■ **TASK DIRECTIONS**
Please output the data exactly, minus pictures.

■ **PROVIDED DATA**
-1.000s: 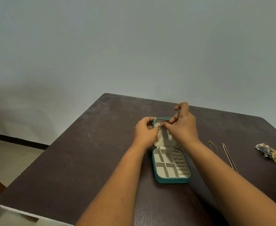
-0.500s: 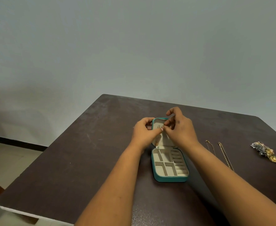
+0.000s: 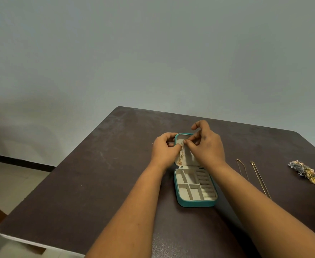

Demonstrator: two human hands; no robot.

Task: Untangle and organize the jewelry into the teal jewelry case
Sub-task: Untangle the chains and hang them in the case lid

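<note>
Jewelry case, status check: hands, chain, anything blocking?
Both hands, left and right, pinch a gold chain against the open lid of the teal case. Tray compartments look empty. Two chains and a tangled cluster wait right, nothing blocking.

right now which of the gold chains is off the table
The gold chain both hands pinch over the teal case's open lid; the other two chains lie flat on the table, right.
</note>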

■ **TASK ANSWER**
-1.000s: 
-0.500s: 
+0.000s: 

Demonstrator: two human hands; no robot.

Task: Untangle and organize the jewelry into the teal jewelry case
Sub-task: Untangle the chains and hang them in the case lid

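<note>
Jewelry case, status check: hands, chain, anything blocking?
Both hands, left and right, pinch a gold chain against the open lid of the teal case. Tray compartments look empty. Two chains and a tangled cluster wait right, nothing blocking.

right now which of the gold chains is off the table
The gold chain both hands pinch over the teal case's open lid; the other two chains lie flat on the table, right.
</note>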

That completes the output.